INFORMATION GIVEN.

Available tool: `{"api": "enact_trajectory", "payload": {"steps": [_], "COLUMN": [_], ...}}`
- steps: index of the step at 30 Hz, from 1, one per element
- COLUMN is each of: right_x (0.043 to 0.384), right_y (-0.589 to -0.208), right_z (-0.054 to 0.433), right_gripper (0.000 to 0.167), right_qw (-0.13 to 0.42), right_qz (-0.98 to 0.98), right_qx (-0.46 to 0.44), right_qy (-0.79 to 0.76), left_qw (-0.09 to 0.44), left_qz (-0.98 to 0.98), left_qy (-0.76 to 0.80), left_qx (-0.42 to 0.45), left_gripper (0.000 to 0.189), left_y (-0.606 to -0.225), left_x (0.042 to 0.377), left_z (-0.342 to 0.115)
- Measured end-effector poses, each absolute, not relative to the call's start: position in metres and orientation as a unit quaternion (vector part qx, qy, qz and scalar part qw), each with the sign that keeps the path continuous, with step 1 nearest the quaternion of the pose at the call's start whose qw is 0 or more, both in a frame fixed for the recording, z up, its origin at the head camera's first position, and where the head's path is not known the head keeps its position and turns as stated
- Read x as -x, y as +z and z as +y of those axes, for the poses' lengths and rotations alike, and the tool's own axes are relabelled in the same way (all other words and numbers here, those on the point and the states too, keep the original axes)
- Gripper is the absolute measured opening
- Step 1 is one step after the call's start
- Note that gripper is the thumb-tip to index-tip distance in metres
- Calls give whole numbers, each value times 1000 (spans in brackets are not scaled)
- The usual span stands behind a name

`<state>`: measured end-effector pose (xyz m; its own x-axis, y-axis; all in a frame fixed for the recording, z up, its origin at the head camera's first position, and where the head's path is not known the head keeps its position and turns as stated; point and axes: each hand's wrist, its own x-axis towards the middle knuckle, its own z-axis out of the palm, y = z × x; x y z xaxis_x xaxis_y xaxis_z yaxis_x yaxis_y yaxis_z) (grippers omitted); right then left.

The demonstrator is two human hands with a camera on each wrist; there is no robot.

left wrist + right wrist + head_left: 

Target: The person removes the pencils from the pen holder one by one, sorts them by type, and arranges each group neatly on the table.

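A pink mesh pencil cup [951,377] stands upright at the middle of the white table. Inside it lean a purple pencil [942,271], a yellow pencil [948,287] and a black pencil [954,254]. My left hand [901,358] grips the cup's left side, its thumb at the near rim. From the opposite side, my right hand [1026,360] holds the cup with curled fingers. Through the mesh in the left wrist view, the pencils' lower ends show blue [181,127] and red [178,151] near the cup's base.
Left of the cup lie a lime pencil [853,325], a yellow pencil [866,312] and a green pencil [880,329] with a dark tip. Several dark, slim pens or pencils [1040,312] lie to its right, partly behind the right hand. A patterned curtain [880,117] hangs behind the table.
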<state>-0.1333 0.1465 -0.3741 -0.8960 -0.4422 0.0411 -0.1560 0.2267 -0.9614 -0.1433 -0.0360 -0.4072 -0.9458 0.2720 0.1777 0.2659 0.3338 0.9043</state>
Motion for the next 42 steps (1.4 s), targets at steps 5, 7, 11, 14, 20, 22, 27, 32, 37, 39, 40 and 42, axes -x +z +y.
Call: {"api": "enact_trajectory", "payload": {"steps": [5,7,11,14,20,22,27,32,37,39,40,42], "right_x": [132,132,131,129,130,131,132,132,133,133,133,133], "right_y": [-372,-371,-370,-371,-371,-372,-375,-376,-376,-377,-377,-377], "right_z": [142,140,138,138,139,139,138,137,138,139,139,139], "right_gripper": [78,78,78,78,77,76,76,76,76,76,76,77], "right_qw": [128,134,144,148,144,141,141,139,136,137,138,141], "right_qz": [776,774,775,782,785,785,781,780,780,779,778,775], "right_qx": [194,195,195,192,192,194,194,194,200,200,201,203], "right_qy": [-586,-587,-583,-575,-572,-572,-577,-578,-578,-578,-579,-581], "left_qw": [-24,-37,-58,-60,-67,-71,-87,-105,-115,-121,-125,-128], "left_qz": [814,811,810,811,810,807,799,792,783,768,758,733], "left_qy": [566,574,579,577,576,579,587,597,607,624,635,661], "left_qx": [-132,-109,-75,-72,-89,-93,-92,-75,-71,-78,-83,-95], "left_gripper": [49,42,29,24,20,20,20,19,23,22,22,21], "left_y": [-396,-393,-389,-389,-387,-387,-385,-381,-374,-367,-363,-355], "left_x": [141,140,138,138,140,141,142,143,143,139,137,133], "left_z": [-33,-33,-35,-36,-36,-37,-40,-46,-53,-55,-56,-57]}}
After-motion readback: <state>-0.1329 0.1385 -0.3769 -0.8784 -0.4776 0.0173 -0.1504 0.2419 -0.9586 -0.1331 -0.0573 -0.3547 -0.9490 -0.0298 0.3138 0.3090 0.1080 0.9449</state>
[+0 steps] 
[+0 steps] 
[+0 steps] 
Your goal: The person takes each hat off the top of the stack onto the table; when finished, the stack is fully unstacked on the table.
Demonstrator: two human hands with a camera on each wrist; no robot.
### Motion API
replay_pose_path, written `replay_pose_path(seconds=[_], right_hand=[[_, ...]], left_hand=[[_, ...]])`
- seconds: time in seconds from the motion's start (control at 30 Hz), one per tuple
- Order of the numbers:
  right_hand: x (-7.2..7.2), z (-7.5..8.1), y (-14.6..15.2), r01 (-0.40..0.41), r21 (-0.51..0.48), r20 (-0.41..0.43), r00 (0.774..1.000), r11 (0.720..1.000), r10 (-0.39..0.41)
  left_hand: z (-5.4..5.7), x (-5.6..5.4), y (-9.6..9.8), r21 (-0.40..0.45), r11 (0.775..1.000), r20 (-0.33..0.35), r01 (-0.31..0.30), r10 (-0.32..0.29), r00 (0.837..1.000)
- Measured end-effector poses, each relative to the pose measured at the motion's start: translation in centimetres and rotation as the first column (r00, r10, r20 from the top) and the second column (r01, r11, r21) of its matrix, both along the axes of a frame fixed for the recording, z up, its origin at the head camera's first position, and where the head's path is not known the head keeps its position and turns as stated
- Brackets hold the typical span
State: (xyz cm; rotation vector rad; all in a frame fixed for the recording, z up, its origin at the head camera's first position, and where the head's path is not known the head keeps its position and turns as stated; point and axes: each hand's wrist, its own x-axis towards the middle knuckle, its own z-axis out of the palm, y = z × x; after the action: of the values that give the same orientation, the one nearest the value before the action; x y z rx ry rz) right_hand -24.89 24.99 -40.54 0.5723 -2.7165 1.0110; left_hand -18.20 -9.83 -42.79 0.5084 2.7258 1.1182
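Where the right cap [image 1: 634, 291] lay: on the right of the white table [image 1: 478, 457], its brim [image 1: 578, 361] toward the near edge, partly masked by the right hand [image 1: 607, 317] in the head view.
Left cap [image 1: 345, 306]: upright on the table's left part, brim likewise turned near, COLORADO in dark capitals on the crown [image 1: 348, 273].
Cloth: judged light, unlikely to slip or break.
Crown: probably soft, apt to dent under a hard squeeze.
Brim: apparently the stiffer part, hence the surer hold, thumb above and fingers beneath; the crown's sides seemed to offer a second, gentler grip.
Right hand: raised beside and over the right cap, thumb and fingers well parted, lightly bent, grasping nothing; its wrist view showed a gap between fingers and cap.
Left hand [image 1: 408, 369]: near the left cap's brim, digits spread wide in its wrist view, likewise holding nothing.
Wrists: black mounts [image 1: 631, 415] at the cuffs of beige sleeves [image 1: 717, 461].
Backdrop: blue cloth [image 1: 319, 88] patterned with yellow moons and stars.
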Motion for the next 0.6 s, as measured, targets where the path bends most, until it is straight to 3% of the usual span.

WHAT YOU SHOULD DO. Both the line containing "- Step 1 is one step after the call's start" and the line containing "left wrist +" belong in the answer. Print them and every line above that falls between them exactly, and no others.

RESPONSE.
- Step 1 is one step after the call's start
- Note that gripper is the thumb-tip to index-tip distance in metres
- Calls give whole numbers, each value times 1000 (spans in brackets are not scaled)
- The usual span stands behind a name

`<state>`: measured end-effector pose (xyz m; its own x-axis, y-axis; all in a frame fixed for the recording, z up, its origin at the head camera's first position, and where the head's path is not known the head keeps its position and turns as stated; point and axes: each hand's wrist, its own x-axis towards the middle knuckle, its own z-axis out of the palm, y = z × x; x y z xaxis_x xaxis_y xaxis_z yaxis_x yaxis_y yaxis_z) (grippers omitted); right then left.

The demonstrator is two human hands with a camera on each wrist; there is no robot.

left wrist + right wrist + head_left: 

No additional output will be given.